But most female workers of agro-industrial companies in Cameroon complain that they do not usually benefit from their due rights by their employers.
One of the workers who spoke to this reporter on grounds of anonymity said they work in very precarious conditions.
“We do not have individual equipment like boots, gloves, rain coats…, we are supposed to start work at 6am and stop at 2pm, but sometimes we leave the plantation at 8pm, the task is enormous and over time is not paid for”, she said.
Like the workers, rights activist say the treatment of female workers within the agro-industrial companies does not always take into account national and international laws. This, some activists say is influenced by the low representation of women in trade union bodies of the agricultural sector, at both local and national levels—responsible for defending their interests with employers.
It is against this growing phenomenon that the Centre for Environment and Development, CED, on the eve of the celebration of the International Women's Day which is celebrated on March 8 every year, organized a workshop under the theme, "working conditions of female workers in agro industries in Cameroon ".

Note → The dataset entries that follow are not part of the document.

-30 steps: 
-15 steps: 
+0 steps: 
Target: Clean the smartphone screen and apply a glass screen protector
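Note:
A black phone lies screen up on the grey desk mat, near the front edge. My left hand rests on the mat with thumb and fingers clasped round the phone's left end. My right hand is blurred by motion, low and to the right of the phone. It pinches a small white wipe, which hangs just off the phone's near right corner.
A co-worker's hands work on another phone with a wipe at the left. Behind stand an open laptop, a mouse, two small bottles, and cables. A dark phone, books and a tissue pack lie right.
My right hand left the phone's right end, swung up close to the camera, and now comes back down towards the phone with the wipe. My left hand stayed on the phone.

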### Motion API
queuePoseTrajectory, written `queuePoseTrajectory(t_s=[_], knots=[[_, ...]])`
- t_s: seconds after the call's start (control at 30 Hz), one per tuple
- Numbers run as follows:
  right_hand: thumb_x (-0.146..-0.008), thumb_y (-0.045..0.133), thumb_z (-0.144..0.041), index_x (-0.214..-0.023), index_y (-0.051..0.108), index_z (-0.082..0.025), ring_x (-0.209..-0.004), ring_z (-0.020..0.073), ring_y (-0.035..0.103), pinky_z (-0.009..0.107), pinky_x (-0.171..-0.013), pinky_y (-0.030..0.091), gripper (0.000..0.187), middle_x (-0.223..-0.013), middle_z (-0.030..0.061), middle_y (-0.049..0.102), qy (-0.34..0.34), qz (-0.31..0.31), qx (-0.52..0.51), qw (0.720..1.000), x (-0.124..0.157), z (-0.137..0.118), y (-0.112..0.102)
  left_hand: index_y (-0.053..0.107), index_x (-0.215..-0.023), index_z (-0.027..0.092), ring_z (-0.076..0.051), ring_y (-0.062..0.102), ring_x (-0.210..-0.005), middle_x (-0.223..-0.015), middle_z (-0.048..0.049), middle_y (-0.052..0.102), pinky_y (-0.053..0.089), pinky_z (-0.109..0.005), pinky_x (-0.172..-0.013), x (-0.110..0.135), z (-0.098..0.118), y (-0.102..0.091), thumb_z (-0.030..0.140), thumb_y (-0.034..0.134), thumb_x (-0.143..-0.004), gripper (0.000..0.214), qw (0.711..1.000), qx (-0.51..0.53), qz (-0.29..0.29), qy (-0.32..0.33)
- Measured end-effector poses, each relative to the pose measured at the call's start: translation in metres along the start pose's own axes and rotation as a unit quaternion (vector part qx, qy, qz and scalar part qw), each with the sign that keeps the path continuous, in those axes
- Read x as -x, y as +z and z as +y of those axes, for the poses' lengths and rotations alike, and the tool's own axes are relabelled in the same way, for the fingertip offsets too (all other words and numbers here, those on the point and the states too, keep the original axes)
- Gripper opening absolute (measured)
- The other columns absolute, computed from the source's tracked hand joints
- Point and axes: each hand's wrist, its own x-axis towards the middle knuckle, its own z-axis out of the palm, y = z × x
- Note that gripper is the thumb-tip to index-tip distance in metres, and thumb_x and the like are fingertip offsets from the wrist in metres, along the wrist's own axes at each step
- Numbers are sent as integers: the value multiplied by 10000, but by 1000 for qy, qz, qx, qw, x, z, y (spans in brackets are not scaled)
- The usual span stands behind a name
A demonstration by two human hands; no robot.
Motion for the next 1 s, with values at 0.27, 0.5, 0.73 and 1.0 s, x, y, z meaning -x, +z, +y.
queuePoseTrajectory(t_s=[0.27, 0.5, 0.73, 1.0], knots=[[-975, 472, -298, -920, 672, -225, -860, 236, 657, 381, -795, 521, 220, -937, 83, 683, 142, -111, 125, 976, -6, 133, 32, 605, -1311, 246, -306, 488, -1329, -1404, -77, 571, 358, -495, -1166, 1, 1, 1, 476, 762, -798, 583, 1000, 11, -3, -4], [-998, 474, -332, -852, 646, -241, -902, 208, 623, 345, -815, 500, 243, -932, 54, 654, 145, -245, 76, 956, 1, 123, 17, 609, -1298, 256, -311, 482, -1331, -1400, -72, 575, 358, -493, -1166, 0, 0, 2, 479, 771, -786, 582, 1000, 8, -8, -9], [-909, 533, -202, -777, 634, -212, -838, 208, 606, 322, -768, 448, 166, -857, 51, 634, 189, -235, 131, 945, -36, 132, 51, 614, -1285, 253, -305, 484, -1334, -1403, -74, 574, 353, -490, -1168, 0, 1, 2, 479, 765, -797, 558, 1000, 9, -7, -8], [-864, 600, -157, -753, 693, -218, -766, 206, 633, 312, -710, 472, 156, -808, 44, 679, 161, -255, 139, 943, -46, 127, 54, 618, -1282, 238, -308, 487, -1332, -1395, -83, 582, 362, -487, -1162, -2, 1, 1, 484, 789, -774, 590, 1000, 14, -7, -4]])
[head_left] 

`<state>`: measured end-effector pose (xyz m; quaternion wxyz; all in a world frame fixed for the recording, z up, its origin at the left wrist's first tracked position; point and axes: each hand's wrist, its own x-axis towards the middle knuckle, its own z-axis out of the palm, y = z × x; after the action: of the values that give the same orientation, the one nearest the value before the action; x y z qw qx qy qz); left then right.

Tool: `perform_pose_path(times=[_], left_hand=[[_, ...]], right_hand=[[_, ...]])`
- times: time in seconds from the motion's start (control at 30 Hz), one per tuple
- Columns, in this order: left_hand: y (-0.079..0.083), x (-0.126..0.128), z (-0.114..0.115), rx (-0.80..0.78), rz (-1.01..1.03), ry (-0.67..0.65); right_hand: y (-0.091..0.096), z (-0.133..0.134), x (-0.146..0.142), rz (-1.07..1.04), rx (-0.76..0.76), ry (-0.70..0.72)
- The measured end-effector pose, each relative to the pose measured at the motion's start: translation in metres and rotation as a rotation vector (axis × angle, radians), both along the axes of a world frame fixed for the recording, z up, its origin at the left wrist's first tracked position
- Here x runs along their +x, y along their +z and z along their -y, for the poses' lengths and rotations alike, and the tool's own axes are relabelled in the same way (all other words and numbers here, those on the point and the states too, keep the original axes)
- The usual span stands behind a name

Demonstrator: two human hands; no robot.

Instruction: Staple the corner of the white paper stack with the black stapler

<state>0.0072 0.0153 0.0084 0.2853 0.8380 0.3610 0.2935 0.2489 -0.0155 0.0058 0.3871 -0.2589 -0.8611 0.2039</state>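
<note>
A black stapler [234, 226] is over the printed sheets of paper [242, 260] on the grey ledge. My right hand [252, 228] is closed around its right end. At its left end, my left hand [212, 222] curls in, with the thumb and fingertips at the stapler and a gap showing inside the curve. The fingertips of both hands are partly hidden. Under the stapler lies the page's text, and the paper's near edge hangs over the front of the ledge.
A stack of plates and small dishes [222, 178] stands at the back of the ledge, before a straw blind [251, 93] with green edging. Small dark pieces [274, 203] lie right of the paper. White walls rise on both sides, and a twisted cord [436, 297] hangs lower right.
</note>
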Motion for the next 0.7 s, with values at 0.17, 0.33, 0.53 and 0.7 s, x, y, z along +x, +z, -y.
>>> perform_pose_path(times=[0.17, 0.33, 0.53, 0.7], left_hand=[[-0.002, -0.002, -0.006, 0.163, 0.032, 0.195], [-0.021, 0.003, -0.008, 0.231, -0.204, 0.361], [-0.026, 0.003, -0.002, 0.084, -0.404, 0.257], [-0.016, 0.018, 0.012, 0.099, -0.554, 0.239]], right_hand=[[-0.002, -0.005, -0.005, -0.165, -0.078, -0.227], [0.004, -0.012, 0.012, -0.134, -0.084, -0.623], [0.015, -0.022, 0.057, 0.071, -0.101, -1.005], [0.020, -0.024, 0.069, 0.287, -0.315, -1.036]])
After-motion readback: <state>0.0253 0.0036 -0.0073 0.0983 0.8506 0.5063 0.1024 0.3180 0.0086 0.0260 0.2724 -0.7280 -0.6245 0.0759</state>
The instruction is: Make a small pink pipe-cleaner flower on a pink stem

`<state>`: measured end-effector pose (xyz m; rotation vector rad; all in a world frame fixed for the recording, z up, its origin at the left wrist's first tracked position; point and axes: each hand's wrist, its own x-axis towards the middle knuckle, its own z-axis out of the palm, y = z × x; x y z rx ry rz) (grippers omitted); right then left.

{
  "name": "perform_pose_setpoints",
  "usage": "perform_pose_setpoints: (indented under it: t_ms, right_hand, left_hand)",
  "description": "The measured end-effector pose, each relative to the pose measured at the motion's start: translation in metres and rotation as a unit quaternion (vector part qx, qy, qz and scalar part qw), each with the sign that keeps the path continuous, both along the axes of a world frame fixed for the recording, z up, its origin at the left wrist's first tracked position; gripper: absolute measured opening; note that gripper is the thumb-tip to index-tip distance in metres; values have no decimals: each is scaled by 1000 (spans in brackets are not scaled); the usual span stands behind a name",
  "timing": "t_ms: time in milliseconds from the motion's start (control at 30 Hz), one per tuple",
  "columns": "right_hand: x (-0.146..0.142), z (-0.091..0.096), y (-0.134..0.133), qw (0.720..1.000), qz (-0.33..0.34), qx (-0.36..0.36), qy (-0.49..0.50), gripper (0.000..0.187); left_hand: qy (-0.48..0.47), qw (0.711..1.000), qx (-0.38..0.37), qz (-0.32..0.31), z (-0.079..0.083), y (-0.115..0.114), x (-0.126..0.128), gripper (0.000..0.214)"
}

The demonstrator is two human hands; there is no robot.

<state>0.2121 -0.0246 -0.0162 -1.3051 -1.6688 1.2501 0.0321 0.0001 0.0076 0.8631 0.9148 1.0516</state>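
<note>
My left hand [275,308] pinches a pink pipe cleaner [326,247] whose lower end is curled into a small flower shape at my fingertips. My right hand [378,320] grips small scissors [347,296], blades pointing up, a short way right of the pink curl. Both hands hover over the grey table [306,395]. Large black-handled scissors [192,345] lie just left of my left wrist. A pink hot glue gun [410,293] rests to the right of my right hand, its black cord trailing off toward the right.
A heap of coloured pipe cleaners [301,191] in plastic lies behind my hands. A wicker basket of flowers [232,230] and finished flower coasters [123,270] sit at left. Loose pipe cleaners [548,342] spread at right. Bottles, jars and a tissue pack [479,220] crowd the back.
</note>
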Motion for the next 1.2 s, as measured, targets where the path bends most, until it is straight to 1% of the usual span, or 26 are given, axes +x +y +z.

“This workshop aims to share the experience of labor of the workers, and encourage more involvement of women in decision-making bodies within trade union structures”, Mireille Tchiako, communication officer of CED, said.
She explained that CED expects that at the end of the workshop, participants would have reinforced their knowledge on the scale of violations of their rights as female workers of agro industrial companies, the role of trade unions and propose solutions to remedy the situation.
One of the resource persons, Michel Dongmo, who works with rubber producing giant, HEVECAM and president of ‘Union de Syndicat Libre du Cameroun’, (USLC), said most women consider belonging to syndicates as opposing hierarchy.
Harping on the low representation of women in syndicates, the president of USLC said several factors account for the low representation amongst which are the fear of risk taking, conflict with family responsibilities amongst other. Though affirming that belonging to a syndicate is not a guarantee that workers’ plight will be solved, he intimated that “the syndicate is not being heard to the fullest, but unity is strength, join syndicates; all syndicates have the same objectives”.
Mr Dongmo revealed that as of December 2013, only 18 per cent of female workers of the agro industrial sector were militants of syndicates with a meager 2.88 per cent as syndicate leaders. The low representation of female workers in the agro-industrial sector according to the trade unionist “is because of the much energy required in our work. Take CDC for example, you have to carry 58 bunches of banana in order to mark your 8 hours. And you know women are generally weak”.
Madam Benz Enow, Labour Inspector at the regional delegation of labour and social security for the centre said, adhering to a trade union is not synonymous to having solutions to all workers’ problem. But she, advised female agro industrial workers to always belong to trade unions. She advised that a worker whose rights are not respected by his/her employer should immediately contact the trade union and if nothing is done, contact the labour office. “But be very sure you are faultless when filing a complaint to the labour office. Our aim is not to close the enterprises, else we will create bigger problem; that of unemployment. We only ensure mutual understanding between employers and employees”, she warned.